To create a habit, all you need are the cue and the action. To maintain a habit, you need a third element: reward. This trains your brain to want the activity, a key to reinforcing good behaviors. There are three kinds of rewards: intrinsic, extrinsic, and avoiding painful consequences.
The methods of extrinsic rewards are more popular than the intrinsic ones. Why? Because extrinsic rewards promise you a shortcut—and we live in a shortcut-obsessed society. They offer a similar benefit to the intrinsic rewards, but don’t require the awareness and mindset work that the former does.
I say “similar benefits” because it involves tricking your brain. Instead of learning to love the salad, you are adding some dressing to mask the taste you dislike. Instead of learning to love running, you are adding music to make it bearable. Instead of enjoying the research for your thesis, you give yourself a reward so you look forward to finishing it. This is still effective, as it taps into the reward center of the brain and motivates you to take action. It works, and in some cases it might be the only option for you. It is just not as ideal as having intrinsic motivation (and it would be irresponsible of me not to mention that).
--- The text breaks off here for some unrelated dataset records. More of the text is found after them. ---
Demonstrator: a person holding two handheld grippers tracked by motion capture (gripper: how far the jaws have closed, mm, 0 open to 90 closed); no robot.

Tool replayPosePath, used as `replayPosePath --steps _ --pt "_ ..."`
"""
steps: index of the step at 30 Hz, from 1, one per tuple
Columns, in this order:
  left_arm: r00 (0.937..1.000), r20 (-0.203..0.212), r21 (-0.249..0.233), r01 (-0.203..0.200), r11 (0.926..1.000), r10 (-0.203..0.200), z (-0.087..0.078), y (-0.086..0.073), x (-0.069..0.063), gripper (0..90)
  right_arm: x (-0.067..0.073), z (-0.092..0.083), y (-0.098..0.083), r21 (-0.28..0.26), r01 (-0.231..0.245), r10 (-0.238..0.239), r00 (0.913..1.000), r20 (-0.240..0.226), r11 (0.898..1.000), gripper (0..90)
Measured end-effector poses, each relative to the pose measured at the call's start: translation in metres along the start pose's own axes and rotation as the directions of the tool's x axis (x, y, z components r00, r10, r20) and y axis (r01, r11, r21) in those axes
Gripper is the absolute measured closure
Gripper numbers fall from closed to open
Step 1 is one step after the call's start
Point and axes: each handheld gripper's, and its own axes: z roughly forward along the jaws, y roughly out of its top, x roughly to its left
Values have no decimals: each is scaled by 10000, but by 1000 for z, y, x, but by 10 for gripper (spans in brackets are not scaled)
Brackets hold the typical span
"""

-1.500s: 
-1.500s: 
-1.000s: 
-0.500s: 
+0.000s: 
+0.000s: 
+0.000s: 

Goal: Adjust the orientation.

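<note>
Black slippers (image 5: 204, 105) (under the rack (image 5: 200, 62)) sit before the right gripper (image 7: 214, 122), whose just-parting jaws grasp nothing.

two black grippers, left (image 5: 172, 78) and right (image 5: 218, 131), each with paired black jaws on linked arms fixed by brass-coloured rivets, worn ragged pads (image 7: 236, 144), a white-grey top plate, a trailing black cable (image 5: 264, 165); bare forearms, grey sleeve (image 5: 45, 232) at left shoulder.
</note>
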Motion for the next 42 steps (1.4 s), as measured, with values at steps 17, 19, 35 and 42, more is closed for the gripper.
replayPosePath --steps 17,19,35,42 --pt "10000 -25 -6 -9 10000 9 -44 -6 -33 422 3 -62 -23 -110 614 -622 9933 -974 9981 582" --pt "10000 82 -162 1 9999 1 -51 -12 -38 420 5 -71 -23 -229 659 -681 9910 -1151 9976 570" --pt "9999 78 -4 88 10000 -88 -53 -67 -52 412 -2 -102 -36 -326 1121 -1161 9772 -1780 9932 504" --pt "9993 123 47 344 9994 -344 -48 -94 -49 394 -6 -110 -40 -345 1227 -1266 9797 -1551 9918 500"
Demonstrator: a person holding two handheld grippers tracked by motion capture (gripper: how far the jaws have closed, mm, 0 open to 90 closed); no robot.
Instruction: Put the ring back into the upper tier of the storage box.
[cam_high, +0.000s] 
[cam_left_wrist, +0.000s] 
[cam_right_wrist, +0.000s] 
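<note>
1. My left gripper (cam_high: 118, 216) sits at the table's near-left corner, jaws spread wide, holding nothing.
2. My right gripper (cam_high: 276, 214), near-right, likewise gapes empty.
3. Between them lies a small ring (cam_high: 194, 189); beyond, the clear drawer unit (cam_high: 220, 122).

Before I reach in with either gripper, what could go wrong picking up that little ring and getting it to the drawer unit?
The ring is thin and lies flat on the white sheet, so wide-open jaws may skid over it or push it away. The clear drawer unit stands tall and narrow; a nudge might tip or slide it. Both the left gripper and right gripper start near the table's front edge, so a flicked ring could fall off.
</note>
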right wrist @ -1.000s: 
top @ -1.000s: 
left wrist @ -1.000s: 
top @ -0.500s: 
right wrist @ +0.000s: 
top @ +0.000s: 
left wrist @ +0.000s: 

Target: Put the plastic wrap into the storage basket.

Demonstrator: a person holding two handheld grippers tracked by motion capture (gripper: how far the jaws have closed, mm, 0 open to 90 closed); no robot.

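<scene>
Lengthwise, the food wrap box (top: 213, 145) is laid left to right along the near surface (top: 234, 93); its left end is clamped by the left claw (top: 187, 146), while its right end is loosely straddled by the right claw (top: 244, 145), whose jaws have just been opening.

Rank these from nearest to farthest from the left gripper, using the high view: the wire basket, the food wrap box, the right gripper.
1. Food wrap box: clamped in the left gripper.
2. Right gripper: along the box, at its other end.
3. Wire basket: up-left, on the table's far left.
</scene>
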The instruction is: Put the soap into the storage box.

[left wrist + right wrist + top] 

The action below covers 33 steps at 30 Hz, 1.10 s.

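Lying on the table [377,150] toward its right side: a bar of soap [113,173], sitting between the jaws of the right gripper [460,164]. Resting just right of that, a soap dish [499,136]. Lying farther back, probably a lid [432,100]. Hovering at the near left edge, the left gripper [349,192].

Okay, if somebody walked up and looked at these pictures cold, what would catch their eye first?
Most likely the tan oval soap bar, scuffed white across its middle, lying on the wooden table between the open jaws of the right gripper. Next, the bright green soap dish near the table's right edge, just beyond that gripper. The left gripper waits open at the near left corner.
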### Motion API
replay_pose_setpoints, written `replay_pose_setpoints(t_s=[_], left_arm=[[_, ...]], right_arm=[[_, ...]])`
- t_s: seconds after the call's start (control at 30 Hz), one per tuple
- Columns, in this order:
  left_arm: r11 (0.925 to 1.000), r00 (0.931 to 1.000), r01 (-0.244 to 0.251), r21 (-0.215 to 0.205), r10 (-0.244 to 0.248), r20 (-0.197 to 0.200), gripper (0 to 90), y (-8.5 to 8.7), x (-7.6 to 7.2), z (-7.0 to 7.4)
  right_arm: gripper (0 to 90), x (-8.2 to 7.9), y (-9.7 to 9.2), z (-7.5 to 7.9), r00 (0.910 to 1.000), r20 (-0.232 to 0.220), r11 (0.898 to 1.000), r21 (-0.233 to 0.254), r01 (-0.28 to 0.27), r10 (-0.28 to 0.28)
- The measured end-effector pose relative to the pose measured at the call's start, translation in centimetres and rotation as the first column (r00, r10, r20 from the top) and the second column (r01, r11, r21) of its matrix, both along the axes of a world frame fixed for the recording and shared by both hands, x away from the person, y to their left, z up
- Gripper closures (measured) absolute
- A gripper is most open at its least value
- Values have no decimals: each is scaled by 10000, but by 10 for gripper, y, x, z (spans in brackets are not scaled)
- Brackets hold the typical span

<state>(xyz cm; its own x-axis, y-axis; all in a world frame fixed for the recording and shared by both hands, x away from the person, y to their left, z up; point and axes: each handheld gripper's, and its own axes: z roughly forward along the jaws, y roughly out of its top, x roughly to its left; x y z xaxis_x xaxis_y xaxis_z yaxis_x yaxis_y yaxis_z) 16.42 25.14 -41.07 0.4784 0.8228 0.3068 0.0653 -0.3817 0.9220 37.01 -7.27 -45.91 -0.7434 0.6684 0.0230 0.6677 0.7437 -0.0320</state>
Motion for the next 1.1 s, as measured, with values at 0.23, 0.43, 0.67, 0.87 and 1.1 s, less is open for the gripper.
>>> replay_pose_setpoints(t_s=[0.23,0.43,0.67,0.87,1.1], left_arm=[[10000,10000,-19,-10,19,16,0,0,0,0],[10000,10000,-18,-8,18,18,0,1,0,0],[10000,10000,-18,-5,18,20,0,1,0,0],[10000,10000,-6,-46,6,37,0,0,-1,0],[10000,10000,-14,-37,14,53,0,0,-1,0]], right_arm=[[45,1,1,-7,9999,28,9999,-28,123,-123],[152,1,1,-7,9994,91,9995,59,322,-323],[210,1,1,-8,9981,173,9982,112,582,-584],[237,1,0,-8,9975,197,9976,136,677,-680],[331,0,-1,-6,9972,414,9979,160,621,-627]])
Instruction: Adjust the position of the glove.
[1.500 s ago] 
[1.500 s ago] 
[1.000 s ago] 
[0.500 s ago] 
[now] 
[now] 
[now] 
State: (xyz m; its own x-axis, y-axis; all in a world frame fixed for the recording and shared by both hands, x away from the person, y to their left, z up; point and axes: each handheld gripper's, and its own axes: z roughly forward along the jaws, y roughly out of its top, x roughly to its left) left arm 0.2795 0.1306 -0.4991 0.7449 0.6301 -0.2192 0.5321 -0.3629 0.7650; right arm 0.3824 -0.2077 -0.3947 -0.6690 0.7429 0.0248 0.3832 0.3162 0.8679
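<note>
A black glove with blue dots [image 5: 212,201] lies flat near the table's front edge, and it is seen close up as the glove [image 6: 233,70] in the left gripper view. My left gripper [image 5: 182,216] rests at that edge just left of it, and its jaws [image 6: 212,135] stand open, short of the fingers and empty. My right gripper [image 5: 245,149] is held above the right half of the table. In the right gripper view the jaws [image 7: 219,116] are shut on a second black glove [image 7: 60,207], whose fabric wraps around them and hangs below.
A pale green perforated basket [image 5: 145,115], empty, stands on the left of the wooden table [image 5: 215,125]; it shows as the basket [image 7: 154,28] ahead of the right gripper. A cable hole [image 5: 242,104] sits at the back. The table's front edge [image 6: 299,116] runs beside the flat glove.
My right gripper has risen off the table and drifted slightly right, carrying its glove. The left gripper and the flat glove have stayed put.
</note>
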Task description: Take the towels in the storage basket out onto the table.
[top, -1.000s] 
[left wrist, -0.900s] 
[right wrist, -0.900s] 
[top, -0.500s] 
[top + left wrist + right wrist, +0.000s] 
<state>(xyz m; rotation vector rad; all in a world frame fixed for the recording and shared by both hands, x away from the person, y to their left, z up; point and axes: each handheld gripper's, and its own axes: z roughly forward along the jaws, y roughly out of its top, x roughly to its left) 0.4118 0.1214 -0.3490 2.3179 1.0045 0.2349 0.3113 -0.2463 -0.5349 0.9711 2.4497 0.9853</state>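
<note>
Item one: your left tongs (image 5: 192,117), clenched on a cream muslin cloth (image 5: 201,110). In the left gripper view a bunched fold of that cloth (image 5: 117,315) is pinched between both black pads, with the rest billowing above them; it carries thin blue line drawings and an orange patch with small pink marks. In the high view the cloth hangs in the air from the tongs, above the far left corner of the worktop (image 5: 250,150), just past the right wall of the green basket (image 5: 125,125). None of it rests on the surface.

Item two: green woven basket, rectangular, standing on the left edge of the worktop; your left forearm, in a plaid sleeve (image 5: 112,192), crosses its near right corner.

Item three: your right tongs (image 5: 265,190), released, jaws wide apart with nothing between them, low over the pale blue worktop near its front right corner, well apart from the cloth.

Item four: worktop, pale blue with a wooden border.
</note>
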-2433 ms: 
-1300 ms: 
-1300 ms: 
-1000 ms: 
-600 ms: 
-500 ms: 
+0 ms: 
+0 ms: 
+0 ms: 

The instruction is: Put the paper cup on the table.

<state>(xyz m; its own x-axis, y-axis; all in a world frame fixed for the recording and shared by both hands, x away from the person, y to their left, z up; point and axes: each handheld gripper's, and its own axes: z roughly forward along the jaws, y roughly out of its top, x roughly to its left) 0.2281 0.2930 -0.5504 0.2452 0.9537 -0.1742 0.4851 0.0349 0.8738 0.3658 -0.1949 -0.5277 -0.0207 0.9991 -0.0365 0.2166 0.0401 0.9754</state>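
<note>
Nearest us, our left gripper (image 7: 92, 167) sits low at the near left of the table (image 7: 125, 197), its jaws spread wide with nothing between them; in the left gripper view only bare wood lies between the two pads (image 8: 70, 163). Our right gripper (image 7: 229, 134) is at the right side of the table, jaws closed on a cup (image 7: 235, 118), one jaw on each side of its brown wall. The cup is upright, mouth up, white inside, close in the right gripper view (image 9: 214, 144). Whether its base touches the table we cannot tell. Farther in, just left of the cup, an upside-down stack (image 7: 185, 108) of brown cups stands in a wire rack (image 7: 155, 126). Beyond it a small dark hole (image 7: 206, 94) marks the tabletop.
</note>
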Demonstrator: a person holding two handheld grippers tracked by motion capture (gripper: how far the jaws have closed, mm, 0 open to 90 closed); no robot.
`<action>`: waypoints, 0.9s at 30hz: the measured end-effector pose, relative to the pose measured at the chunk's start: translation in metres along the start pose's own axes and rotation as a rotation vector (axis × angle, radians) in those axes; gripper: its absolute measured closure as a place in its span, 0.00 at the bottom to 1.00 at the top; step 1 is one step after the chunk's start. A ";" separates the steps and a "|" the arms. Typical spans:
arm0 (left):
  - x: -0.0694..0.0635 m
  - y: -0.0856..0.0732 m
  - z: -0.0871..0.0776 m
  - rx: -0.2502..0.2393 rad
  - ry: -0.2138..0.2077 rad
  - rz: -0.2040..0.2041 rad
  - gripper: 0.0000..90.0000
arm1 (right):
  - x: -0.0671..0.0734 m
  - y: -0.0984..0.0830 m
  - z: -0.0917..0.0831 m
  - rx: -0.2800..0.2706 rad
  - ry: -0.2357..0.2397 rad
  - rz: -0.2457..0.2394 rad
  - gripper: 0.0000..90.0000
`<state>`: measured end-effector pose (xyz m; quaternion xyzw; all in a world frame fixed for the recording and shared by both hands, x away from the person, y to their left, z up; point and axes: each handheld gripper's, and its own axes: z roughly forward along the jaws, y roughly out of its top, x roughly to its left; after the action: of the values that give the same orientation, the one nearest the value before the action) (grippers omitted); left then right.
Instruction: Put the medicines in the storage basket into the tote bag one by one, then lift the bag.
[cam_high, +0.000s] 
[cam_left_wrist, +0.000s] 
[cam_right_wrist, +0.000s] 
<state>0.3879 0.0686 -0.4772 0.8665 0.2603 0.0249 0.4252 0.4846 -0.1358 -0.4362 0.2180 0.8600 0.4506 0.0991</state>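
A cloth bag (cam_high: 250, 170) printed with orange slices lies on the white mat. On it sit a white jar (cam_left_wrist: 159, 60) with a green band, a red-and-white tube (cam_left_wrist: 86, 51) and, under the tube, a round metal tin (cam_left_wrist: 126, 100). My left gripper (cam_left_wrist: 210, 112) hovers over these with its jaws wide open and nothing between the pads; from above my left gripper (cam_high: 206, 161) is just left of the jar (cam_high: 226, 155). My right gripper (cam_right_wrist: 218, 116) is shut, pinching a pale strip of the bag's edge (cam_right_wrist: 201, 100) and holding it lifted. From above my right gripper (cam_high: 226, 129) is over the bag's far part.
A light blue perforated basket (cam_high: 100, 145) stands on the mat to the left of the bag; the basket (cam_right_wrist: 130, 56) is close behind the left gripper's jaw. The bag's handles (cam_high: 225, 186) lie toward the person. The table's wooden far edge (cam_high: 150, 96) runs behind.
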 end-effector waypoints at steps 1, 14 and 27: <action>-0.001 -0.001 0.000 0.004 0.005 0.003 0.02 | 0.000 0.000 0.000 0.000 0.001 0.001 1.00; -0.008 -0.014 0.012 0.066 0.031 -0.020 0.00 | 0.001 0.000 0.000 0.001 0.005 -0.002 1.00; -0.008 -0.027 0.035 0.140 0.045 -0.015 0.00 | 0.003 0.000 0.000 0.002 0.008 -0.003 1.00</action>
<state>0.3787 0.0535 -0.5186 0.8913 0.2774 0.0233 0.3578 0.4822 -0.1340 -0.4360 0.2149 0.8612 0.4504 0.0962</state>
It is much harder to remain on track with a habit or goal when you rely on an external reward, as compared to when you are intrinsically motivated to do that thing.
There are three types of extrinsic rewards:
Temptation bundling is mixing your chosen behavior with an activity you enjoy. This allows you to experience some reward while performing your positive habit, though it doesn’t come from the core activity. It makes things easier for you by offsetting the pain of your effort with some pleasure or fun. It is proven to work. For example, there are studies showing that listening to music while exercising decreases the perception of effort by 10%.
Temptation sequencing is making your habit the condition for enjoying a pleasure that you choose not to experience in any other way. The basic formula is: “I will only _______(external reward) if I ________(chosen habit)”. In other words, first aspiration, then pleasure.
|Desired Habit||External Reward||Formula|
|Wake up at 5am||Read my favorite book||“I’ll only read my favorite book on the days I wake up at 5am”|
|Avoid sugar||Social Media||“I can only use social media on the days that I have no sugar”|
|Finish all household chores||Watch a movie||“I’ll only watch a movie on the days that my home is fully clean”|
|Save X amount of dollars||Trip to Bali||“I will travel to Bali only after I’ve saved X amount of dollars.”|
|Swim three times a week||Night out with friends||“I’ll only allow myself a night out with friends in the weeks I swam three times.”|
|Sleep at 11pm||Play games||“I can’t play games unless I’ve slept by 11pm the night before.”|
If the reward can be experienced immediately after the “boring habit”, even better. That makes it easier for the brain to associate the two.
Temptation sequencing has downsides and calls for mindfulness in setting rewards that support your goals—or at least don’t detract from them. Here are the potential pitfalls:
- You may become dependent, unable to perform your habit without the reward.
- You may be tempted to justify unhealthy indulgences
- You will need to enforce your own rules, only enjoying the reward if the condition has been met. You might need formal accountability or strong commitment devices to make it work.
Token economy is probably the least harmful extrinsic reward. You give yourself tokens for progress—gold stars, “points”, poker chips, or whatever you like. Then you create a list of experiences and things you will reward yourself with, once you accumulate a certain number of tokens. Again, choose your rewards wisely. Don’t “reward” a week of sobriety by a night out in a pub!
If you can’t build intrinsic rewards to help you stay on track with your goal-promoting habits, then make use of one of the three extrinsic rewards methods explained here.